Les enquêtes d’opinion livrent quelques pistes de réflexion. A propos de la sécurité, par exemple, Chypriotes grecs et turcs seraient d’accord pour qu’elle soit assurée par une force euro-chypriote, c’est-à-dire par des soldats venant des pays de l’Union et par des soldats chypriotes grecs et chypriotes turcs, formés en Europe. La Turquie n’aurait le droit d’intervenir qu’en cas d’extrême urgence. Cette formule maintiendrait la garantie de la Turquie pour les Chypriotes turcs tout en les libérant d’une tutelle qu’ils trouvent eux-mêmes pesante.

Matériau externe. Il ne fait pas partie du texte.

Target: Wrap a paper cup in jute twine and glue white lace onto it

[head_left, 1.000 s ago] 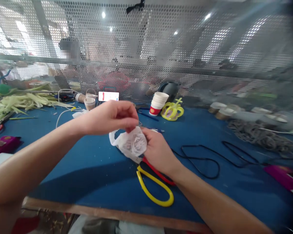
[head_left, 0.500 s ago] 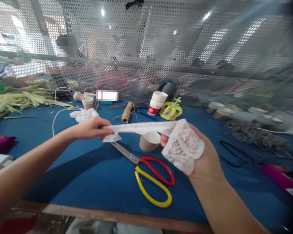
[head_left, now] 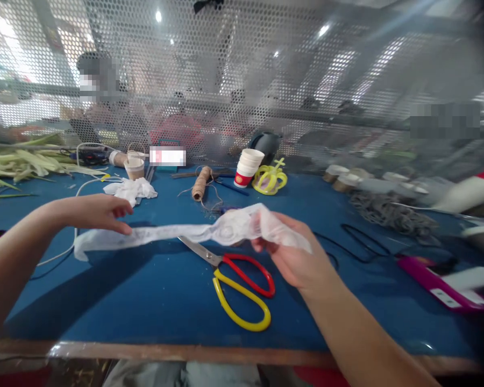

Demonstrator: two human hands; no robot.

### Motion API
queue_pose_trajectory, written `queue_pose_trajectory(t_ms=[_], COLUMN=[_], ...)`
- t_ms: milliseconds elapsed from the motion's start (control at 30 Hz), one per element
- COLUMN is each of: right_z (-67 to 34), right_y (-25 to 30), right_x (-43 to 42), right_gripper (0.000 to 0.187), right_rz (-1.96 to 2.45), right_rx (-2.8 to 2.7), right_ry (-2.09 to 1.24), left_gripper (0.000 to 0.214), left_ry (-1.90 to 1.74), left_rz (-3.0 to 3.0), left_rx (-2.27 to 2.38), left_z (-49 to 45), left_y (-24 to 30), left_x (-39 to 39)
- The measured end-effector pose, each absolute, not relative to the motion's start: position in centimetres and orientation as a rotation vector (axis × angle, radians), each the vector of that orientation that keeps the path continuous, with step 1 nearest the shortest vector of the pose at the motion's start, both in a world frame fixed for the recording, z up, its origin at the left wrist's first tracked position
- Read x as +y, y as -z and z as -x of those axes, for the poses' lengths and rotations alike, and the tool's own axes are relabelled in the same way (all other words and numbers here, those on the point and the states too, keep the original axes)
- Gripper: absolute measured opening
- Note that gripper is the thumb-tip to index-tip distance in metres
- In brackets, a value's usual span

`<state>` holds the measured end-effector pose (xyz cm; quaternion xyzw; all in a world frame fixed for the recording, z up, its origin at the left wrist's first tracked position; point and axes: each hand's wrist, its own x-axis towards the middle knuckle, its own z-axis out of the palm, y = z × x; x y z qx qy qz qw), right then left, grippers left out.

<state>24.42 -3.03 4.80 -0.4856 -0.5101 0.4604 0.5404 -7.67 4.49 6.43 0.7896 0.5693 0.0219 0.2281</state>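
Stretching a white lace strip [head_left: 173, 234] out between two hands just above the blue surface [head_left: 145, 290].

At the right end, the right hand [head_left: 294, 252] has its fingers closed around the bunched lace; at the left, the left hand [head_left: 97, 212] lies mostly open, fingertips pressing on the strip near its loose tail, a light pinch at most. The lace hangs directly over the blades of the red-and-yellow scissors [head_left: 234, 279], which lie open-handled on the near surface. With so slight a hold on the left, the strip could slip free and sag, and thin openwork may snag on the scissor tips or tear if pulled taut. A twine spool [head_left: 199, 185] and a crumpled white scrap [head_left: 131, 189] lie farther back.
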Motion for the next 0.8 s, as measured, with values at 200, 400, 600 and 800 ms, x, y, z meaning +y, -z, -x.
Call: queue_pose_trajectory(t_ms=[200, 400, 600, 800], right_z=[-21.9, -23.0, -24.7, -25.6], right_y=[-4.4, -3.9, -3.8, -3.5], right_x=[-3.6, -3.3, -3.8, -4.6], right_gripper=[0.042, 0.033, 0.021, 0.032], right_rz=[1.197, 1.266, 1.291, 1.306], right_rx=[-1.64, -1.451, -1.388, -1.536], right_ry=[-1.262, -1.154, -1.233, -1.229], left_gripper=[0.05, 0.024, 0.028, 0.027], left_ry=[-0.585, -0.596, -0.441, -0.364], left_rz=[-2.16, -1.903, -2.064, -2.222], left_rx=[0.893, 0.815, 0.794, 0.69], left_z=[-2.1, -5.1, -4.5, -5.4], left_y=[-5.6, -3.9, -3.3, -4.0], left_x=[1.3, -0.2, 0.5, 0.9])
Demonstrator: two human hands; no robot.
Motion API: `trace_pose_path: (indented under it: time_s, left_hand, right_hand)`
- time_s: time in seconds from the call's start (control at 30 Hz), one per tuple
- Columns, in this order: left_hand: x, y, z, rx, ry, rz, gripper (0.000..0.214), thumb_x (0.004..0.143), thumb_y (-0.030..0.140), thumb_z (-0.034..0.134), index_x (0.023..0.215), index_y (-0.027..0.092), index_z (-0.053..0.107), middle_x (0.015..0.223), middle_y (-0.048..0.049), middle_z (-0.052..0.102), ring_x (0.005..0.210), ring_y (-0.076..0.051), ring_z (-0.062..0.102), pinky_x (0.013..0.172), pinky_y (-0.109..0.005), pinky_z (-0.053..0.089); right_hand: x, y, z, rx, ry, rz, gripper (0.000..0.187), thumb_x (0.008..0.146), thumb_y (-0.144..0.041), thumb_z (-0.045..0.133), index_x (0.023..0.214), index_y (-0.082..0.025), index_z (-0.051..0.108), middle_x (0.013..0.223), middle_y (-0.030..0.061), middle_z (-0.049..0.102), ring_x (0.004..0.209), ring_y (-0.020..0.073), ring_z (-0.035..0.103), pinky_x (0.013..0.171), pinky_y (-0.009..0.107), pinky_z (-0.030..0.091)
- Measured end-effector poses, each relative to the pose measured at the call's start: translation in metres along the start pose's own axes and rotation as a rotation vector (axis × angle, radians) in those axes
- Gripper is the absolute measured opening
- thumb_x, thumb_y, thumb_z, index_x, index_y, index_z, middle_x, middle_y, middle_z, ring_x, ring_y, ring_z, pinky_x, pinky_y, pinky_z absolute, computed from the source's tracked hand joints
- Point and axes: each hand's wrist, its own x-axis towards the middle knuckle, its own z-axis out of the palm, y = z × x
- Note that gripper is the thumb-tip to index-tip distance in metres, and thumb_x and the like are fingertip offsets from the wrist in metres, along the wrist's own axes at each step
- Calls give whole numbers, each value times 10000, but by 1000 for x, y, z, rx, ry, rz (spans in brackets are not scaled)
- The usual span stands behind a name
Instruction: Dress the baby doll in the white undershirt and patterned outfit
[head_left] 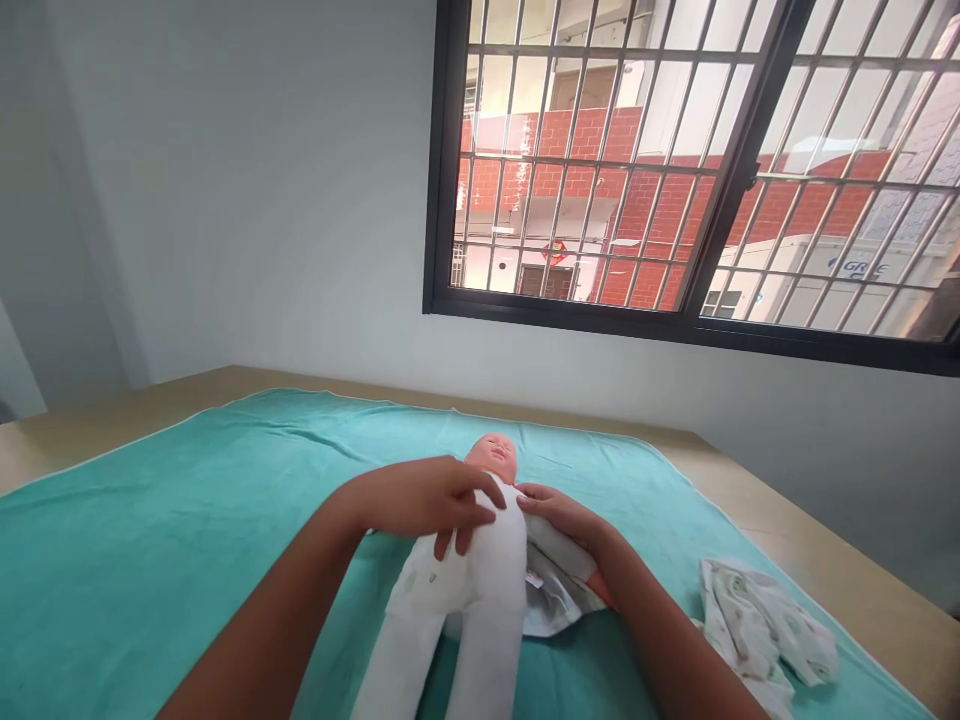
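A baby doll (491,455) lies on its back on a teal blanket (225,520), its head away from me. White clothing (495,560) covers its chest and legs. My left hand (427,500) rests over the doll's chest with bent fingers apart, touching the cloth. On the other side, my right hand (559,512) has its thumb and fingers closed at the doll's shoulder on the edge of a white garment. A white sleeve and the doll's arm run under my right forearm. Part of a loose pale garment (559,600) spreads out beside the doll's body.
A crumpled white patterned baby garment (757,625) lies on the blanket at the right. Wooden tabletop (810,560) shows around the blanket's edges. A grey-white wall (262,180) and a barred window (600,170) stand behind the table.
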Motion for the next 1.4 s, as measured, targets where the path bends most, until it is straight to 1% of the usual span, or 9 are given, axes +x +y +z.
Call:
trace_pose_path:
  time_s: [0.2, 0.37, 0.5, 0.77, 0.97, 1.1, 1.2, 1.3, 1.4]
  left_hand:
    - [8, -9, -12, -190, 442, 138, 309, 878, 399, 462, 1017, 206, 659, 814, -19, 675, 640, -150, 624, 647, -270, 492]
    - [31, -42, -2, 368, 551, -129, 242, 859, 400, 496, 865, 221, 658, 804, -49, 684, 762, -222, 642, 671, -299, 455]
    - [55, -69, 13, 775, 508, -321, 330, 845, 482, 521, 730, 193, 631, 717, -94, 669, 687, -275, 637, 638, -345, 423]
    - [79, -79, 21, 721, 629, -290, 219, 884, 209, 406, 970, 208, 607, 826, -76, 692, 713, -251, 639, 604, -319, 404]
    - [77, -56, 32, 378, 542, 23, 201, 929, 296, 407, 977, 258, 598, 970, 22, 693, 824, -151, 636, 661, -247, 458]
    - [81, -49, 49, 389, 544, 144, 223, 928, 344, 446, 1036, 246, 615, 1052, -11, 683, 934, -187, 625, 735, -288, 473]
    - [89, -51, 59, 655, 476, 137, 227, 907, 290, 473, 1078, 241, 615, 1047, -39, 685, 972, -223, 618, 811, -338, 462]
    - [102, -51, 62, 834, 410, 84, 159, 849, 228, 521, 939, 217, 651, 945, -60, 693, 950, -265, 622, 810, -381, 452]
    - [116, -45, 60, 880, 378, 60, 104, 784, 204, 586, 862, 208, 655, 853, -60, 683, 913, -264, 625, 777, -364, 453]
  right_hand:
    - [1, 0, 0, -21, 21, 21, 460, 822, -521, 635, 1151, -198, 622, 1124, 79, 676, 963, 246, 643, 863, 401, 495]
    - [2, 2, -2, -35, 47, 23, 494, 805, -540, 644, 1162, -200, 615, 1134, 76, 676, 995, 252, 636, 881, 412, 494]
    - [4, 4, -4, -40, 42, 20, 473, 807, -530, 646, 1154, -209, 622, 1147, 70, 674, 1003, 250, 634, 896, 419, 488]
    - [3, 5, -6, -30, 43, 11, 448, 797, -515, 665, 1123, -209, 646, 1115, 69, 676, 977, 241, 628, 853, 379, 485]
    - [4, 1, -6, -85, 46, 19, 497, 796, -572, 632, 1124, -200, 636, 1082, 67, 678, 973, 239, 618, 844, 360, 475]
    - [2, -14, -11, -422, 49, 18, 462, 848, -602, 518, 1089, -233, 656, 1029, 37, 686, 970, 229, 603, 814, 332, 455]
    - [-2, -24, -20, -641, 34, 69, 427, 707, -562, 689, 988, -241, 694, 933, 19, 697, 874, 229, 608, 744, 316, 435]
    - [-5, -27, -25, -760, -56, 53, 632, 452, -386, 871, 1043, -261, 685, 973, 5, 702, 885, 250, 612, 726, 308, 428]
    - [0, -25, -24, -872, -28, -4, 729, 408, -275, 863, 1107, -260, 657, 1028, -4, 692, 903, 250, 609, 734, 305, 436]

Des deux côtés, une majorité se dégage pour que les réfugiés puissent retourner dans leur village, mais dans des propriétés différentes de celles qu’ils occupaient avant la guerre, quand celles-ci ont été squattées. Tout le monde devrait avoir le droit de s’installer n’importe où sur l’île, mais Turcs et Grecs voteraient séparément. Enfin, seuls auraient la nationalité chypriote les enfants nés à Chypre ; leurs parents il s’agit des colons installés par Ankara depuis 1974 recevraient des permis de séjour permanents.
La question chypriote suppose, pour être résolue, une dose de bonne volonté politique qui n’a pas toujours été au rendez-vous, dans un camp comme dans l’autre, et surtout dans les deux camps en même temps. En attendant, elle pèsera constamment sur les négociations, déjà très compliquées, entre l’UE et la Turquie.